Relations with some European leaders, however, have been complicated, as in the case of Angela Merkel and David Cameron. For different reasons, both leaders distrust Putin. Merkel has always acted with caution. The tensions between the two leaders have been frequent, but Russia represents one of the main markets for German goods and Germany is one of the main customers of Russian energy supplies. As a consequence, a rational calculus of common interests has prevailed. Cameron, too, is well aware of the importance of Russia for the British economy and he has developed a very pragmatic working relationship with Putin based on reinforcing commercial and economic ties between the two countries. Another element of this complex relationship is the presence in London of a large number of very rich Russians – a fact that earned part of the city the nickname “Londongrad”. The Russians living in London are mainly part of the so-called “oligarchy” and upper Russian middle class.
This friendly “invasion” at the end of the nineties has represented a gold mine for the city, with billions of fees acquired by the local bankers to quote Russian companies on the London stock exchange. This situation inevitably creates channels of influence on the British business but also political establishment.
Unlike in the UK, the economic and political clout of Russia has never been particularly strong in France, where the oligarchs are more often seen at fashion weeks than in French political circles.

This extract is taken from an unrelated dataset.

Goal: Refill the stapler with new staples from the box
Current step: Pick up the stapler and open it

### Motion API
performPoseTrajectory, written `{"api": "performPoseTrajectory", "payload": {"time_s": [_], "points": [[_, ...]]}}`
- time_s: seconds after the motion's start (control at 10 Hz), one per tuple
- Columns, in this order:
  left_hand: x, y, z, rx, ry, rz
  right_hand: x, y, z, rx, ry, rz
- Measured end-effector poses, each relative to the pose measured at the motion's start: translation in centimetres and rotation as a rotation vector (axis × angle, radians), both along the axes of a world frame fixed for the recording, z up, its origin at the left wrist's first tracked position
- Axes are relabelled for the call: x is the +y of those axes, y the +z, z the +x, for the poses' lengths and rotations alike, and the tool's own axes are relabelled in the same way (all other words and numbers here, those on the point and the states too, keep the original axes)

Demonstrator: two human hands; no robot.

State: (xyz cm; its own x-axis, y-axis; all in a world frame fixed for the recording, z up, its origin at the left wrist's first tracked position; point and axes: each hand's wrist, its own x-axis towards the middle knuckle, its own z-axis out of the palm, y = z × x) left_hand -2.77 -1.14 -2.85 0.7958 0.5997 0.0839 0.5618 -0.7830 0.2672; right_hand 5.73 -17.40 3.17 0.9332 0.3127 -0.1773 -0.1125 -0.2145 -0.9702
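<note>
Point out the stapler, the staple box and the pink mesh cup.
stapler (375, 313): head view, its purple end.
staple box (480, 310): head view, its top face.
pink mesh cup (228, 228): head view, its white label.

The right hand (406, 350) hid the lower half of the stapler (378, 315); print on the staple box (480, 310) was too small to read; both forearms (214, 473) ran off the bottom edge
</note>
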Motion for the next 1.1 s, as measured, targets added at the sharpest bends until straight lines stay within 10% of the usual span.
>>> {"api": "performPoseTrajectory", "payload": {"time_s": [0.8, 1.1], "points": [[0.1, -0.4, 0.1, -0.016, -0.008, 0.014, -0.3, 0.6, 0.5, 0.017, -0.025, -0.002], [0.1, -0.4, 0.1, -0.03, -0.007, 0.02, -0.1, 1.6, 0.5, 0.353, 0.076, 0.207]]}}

Nevertheless, recently elected President Hollande is trying to increase the economic penetration of French companies in the Russian market and strengthen economic cooperation with the Kremlin.
It is against this background that we should assess the recent developments linked to the partnership agreement between Ukraine and the European Union and the strong pressure that Russia has exercised on Kiev. Indeed this episode could turn out to be, along with the final result of the Commission’s investigation over the abuse of a dominant market position by Gazprom, a turning point in the relationship between Russia and the EU. Only the strong network and bilateral relationships between Russia and the major member states (Germany, UK, France and Italy) will probably help moderate the immediate fallout between Brussels and Moscow.
In the medium term, there is an exogenous and unexpected variable that could make a major difference: the shale gas revolution. The new situation on world markets is already affecting the revenues of Gazprom and reducing the financial resources available to the Kremlin. It may change the rules of the game for Moscow, perhaps even pushing the Russian leadership to change its way of doing business in Europe.